= Beginning of Section =

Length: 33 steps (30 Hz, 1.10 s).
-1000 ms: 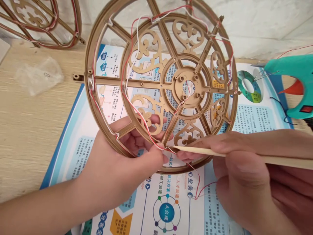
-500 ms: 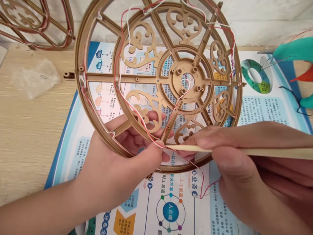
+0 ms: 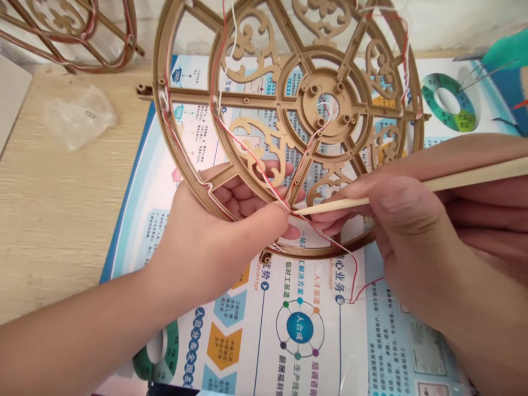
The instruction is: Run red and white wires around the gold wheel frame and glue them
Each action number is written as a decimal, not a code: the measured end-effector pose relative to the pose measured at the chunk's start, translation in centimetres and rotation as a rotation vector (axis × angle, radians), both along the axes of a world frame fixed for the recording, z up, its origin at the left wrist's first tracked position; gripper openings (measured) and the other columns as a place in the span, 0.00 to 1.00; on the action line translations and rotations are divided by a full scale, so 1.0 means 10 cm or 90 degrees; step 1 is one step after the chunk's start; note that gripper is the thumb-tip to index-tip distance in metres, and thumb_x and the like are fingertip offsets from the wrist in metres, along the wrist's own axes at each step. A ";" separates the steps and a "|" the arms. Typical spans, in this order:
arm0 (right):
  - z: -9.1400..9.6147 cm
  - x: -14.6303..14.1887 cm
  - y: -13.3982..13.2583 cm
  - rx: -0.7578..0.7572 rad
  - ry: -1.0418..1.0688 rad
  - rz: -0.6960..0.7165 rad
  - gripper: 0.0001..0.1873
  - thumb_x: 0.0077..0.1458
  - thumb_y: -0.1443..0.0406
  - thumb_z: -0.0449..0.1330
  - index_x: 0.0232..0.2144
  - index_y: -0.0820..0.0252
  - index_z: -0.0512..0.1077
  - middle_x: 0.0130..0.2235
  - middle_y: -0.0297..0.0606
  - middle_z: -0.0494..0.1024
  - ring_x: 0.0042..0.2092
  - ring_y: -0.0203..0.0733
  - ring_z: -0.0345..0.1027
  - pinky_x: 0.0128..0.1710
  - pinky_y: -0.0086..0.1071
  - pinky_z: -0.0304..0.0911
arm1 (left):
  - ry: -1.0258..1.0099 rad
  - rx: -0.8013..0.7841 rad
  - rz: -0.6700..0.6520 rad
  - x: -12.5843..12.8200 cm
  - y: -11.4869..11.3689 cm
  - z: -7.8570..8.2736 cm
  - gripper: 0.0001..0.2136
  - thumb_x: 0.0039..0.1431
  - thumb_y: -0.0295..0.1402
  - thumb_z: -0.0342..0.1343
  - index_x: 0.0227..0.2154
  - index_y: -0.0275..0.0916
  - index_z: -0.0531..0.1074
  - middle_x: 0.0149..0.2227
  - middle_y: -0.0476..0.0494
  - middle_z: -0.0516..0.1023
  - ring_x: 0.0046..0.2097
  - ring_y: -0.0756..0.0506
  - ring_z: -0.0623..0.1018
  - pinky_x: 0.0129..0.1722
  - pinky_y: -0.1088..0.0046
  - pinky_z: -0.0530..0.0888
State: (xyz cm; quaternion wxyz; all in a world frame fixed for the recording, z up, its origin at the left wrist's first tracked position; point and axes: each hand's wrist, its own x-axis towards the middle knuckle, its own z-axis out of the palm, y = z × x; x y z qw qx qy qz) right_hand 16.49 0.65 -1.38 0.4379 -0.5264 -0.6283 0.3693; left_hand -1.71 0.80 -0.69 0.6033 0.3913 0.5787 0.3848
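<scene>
Left forearm (image 3: 82,324): bare from wrist to picture edge; outline smooth, broad toward the edge, narrowing at the wrist.
Left hand (image 3: 214,236): ungloved; thumb (image 3: 264,225) full at the base, tapering to a rounded tip; surface even, finger joints softly outlined.
Right hand (image 3: 437,264): ungloved; broad, fleshy thumb base; wrist bare at the picture's lower right.
Right thumb (image 3: 406,220): wide, blunt-ended; nail short, detail blurred; fine creases across the knuckle.
Right index finger (image 3: 412,165): long, smooth-sided, narrowing toward the tip.
</scene>
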 end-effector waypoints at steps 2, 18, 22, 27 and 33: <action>0.05 -0.02 0.00 0.052 -0.026 -0.032 0.08 0.63 0.68 0.66 0.32 0.52 0.81 0.33 0.27 0.85 0.33 0.32 0.80 0.34 0.23 0.76 | -0.012 0.010 -0.006 0.00 0.00 -0.02 0.05 0.59 0.25 0.62 0.34 0.43 0.79 0.34 0.55 0.86 0.36 0.48 0.85 0.35 0.78 0.82; -0.01 -0.01 0.06 0.136 -0.004 0.018 0.07 0.63 0.69 0.67 0.31 0.55 0.79 0.30 0.25 0.83 0.28 0.27 0.78 0.28 0.14 0.73 | 0.011 -0.002 -0.052 -0.06 0.02 -0.01 0.07 0.57 0.27 0.62 0.26 0.44 0.77 0.30 0.50 0.85 0.35 0.43 0.85 0.32 0.72 0.82; -0.01 -0.02 0.07 0.108 0.035 0.024 0.09 0.63 0.72 0.65 0.31 0.55 0.79 0.31 0.29 0.84 0.28 0.32 0.79 0.26 0.21 0.76 | -0.064 -0.014 -0.040 -0.04 0.04 -0.01 0.06 0.52 0.23 0.64 0.28 0.43 0.79 0.32 0.52 0.85 0.34 0.46 0.85 0.33 0.75 0.82; 0.00 -0.02 0.07 0.109 0.030 0.026 0.08 0.64 0.70 0.65 0.31 0.57 0.80 0.29 0.32 0.84 0.28 0.35 0.79 0.25 0.24 0.77 | -0.047 -0.002 -0.035 -0.02 0.05 -0.01 0.07 0.51 0.24 0.63 0.26 0.43 0.77 0.29 0.53 0.84 0.34 0.45 0.85 0.33 0.75 0.82; 0.00 -0.03 0.09 0.125 0.049 0.052 0.09 0.63 0.73 0.64 0.31 0.58 0.81 0.29 0.34 0.84 0.27 0.36 0.80 0.25 0.23 0.77 | -0.057 -0.011 -0.042 -0.04 0.03 0.03 0.06 0.53 0.25 0.61 0.30 0.44 0.79 0.36 0.52 0.87 0.39 0.42 0.86 0.37 0.70 0.84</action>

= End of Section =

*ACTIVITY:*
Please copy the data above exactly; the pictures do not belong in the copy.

*SOLUTION FOR THIS EXERCISE:*
Length: 33 steps (30 Hz, 1.10 s).
-1000 ms: 
-500 ms: 
+0 ms: 
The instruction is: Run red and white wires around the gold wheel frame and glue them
Each action number is written as a decimal, not a code: the measured end-effector pose relative to the pose measured at the chunk's start, translation in centimetres and rotation as a rotation vector (axis × angle, radians), both along the axes of a world frame fixed for the recording, z up, its origin at the left wrist's first tracked position; gripper openings (measured) and the other columns as a place in the span, 0.00 to 1.00; on the action line translations and rotations are divided by a full scale, so 1.0 means 10 cm or 90 degrees; step 1 is one step after the chunk's start; note that gripper is the thumb-tip to index-tip distance in metres, and thumb_x and the like are fingertip offsets from the wrist in metres, along the wrist's own axes at each step. A ";" separates the steps and a "|" the arms. Typical spans, in this order:
arm0 (right):
  - z: -9.1400..9.6147 cm
  - x: -14.6303..14.1887 cm
  - y: -13.3982..13.2583 cm
  - rx: -0.7578..0.7572 rad
  - ry: -1.0418..1.0688 rad
  - rz: -0.6960..0.7165 rad
  - gripper: 0.0001..0.1873
  - thumb_x: 0.0077..0.1458
  - thumb_y: -0.1443..0.0406
  - thumb_z: -0.0449..0.1330
  - index_x: 0.0232..0.2144
  - index_y: -0.0820..0.0252
  - index_z: -0.0512..0.1077
  - middle_x: 0.0130..0.2235
  - middle_y: -0.0297..0.0606
  - middle_z: -0.0494..0.1024
  - ring_x: 0.0042..0.2092
  - ring_y: -0.0203..0.0733
  - ring_z: -0.0345..0.1027
  - pinky_x: 0.0128..0.1710
  - pinky_y: -0.0086..0.1071
  - pinky_z: -0.0304..0.0911
arm1 (left):
  - ry: -1.0258..1.0099 rad
  - rx: -0.8013..0.7841 rad
  - rz: -0.6700..0.6520 rad
  - x: -12.5843..12.8200 cm
  - y: -11.4869..11.3689 cm
  - z: -7.8570..8.2736 cm
  - gripper: 0.0001..0.2136
  - thumb_x: 0.0039..0.1431
  - thumb_y: -0.0295..0.1402
  - thumb_z: -0.0342..0.1343
  - index_x: 0.0227..0.2154
  - index_y: -0.0275..0.0916
  - index_z: -0.0531..0.1074
  - middle_x: 0.0149..0.2227
  - middle_y: -0.0476..0.0494
  - middle_z: -0.0516..0.1023
  - ring_x: 0.0046..0.2097
  - ring_y: -0.0756..0.0506
  - ring_z: -0.0623..0.1018
  - pinky_x: 0.0129..0.1722
  - pinky_y: -0.1088..0.0046
  - pinky_z: -0.0530..0.0888
State: (xyz cm; quaternion wxyz; all in a world frame fixed for the recording, z up, its origin at the left wrist's first tracked position; point and axes: each hand's wrist, its own x-axis towards the middle knuckle, its own z-axis out of the palm, y = z × x; x y z qw qx qy qz) right_hand 16.49 0.65 -1.38 0.4379 -0.5264 -0.6283 0.3693; left_hand -1.71 0.80 -0.69 0.6033 0.3913 0.5787 0.3848
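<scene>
Left forearm (image 3: 82,324): bare from wrist to picture edge; outline smooth, broad toward the edge, narrowing at the wrist.
Left hand (image 3: 214,236): ungloved; thumb (image 3: 264,225) full at the base, tapering to a rounded tip; surface even, finger joints softly outlined.
Right hand (image 3: 437,264): ungloved; broad, fleshy thumb base; wrist bare at the picture's lower right.
Right thumb (image 3: 406,220): wide, blunt-ended; nail short, detail blurred; fine creases across the knuckle.
Right index finger (image 3: 412,165): long, smooth-sided, narrowing toward the tip.
</scene>
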 end-effector waypoints at steps 2, 18, 22, 27 and 33: <action>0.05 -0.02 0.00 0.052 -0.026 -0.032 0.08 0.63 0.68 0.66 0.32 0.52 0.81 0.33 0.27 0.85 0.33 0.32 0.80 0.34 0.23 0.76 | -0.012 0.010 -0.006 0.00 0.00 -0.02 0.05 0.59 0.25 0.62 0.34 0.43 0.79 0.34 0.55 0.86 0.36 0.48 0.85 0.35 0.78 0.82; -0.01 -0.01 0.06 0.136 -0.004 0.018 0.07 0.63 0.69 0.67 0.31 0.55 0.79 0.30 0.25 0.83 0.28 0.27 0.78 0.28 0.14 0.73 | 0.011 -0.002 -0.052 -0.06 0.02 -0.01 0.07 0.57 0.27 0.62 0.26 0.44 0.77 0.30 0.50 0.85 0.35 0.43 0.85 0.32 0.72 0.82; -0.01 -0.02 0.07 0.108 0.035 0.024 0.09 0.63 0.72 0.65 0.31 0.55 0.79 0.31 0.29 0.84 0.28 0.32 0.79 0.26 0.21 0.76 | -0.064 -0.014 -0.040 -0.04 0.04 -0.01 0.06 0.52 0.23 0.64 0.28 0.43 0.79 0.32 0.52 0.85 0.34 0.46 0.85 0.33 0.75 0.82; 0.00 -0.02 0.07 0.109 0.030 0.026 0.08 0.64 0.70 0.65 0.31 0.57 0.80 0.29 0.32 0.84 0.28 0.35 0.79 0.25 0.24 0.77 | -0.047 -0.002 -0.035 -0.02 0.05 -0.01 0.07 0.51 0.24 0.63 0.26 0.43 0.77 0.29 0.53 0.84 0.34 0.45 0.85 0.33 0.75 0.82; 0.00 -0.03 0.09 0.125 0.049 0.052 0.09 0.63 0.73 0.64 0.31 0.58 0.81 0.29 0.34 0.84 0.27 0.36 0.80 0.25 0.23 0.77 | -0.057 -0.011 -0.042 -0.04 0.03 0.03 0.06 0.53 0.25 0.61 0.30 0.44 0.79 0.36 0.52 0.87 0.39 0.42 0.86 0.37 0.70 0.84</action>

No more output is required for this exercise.